### DESCRIPTION OF THE TASK:
Answer with the exact lines of the following material from the one containing "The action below" through the one containing "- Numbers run", both end lines included.

### THE DATA:
=-=-=-=-=

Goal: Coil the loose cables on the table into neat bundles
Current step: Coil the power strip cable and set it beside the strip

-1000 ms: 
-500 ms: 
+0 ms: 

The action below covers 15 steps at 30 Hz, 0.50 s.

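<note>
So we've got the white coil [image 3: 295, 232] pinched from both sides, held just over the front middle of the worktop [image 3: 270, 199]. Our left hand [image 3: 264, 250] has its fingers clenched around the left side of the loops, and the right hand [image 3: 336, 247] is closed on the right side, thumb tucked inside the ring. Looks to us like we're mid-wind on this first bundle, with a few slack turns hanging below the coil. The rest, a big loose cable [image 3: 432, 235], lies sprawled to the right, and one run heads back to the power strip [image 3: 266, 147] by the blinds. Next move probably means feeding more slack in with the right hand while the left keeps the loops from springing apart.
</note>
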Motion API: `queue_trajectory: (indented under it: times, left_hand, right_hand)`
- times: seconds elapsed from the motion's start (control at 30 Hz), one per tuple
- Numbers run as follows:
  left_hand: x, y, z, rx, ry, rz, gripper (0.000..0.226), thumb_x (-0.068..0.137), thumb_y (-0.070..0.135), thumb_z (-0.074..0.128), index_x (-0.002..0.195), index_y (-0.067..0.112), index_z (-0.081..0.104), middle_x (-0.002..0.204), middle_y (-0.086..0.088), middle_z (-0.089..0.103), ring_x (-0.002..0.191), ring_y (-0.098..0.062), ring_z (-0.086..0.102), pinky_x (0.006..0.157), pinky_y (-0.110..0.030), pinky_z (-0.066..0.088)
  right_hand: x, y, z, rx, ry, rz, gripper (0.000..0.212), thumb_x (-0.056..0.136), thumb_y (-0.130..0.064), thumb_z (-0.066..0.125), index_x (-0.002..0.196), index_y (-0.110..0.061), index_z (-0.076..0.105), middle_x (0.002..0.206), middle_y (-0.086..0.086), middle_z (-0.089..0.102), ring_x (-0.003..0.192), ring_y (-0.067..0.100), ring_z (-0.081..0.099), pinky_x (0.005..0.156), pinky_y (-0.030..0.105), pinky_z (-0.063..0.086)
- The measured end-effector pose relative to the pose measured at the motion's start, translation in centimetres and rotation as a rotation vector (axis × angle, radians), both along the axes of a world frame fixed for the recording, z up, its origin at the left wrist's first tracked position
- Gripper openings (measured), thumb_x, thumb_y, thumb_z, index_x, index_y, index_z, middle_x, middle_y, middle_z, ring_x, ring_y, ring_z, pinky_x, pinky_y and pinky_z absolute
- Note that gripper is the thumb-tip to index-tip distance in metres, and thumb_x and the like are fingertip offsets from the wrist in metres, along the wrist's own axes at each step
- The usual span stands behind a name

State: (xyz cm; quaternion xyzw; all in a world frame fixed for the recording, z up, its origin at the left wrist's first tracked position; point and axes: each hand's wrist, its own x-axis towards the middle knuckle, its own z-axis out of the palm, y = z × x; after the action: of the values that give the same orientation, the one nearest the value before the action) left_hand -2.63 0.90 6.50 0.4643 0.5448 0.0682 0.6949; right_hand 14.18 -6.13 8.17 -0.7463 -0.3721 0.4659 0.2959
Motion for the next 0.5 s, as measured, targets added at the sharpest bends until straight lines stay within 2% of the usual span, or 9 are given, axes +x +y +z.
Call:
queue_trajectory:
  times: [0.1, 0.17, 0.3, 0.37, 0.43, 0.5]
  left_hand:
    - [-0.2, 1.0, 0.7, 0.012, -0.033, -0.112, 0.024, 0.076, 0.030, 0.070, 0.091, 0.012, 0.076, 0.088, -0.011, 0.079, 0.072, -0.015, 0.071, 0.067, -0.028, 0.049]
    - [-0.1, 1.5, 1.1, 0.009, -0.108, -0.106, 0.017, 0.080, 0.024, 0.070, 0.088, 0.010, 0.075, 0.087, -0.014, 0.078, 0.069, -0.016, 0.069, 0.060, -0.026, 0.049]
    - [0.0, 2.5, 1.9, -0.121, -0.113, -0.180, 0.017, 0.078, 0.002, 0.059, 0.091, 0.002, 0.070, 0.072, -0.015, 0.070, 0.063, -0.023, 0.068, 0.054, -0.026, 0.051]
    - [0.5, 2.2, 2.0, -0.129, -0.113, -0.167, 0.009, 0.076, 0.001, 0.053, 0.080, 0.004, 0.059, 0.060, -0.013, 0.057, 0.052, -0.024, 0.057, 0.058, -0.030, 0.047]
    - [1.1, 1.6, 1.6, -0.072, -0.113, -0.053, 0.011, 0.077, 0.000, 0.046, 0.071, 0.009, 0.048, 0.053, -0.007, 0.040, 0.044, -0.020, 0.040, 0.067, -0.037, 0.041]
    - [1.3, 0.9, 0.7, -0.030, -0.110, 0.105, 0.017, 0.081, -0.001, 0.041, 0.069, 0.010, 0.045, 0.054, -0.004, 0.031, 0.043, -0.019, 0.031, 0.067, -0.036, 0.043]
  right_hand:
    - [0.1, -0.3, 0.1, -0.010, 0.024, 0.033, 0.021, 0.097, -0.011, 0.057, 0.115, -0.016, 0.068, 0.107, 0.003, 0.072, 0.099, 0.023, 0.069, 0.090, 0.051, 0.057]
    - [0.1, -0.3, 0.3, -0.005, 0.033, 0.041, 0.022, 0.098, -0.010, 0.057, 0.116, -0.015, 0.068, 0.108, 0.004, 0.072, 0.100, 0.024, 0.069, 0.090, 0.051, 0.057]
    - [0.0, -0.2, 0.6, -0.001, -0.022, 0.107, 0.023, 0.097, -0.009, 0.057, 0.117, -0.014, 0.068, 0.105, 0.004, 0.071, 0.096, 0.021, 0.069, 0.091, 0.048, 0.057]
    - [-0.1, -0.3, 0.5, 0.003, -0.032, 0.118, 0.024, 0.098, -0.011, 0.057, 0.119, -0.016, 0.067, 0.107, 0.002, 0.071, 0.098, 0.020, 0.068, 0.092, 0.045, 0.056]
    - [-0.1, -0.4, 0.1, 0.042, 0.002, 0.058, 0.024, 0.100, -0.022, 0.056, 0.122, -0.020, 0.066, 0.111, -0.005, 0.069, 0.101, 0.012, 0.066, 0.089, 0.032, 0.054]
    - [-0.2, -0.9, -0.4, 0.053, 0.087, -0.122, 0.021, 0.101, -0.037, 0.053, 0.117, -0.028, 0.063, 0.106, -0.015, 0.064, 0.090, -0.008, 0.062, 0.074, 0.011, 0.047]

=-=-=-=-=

### RESULT OF THIS TASK:
The action below covers 15 steps at 30 Hz, 0.50 s.

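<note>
So we've got the white coil [image 3: 295, 232] pinched from both sides, held just over the front middle of the worktop [image 3: 270, 199]. Our left hand [image 3: 264, 250] has its fingers clenched around the left side of the loops, and the right hand [image 3: 336, 247] is closed on the right side, thumb tucked inside the ring. Looks to us like we're mid-wind on this first bundle, with a few slack turns hanging below the coil. The rest, a big loose cable [image 3: 432, 235], lies sprawled to the right, and one run heads back to the power strip [image 3: 266, 147] by the blinds. Next move probably means feeding more slack in with the right hand while the left keeps the loops from springing apart.
</note>
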Motion API: `queue_trajectory: (indented under it: times, left_hand, right_hand)`
- times: seconds elapsed from the motion's start (control at 30 Hz), one per tuple
- Numbers run as follows:

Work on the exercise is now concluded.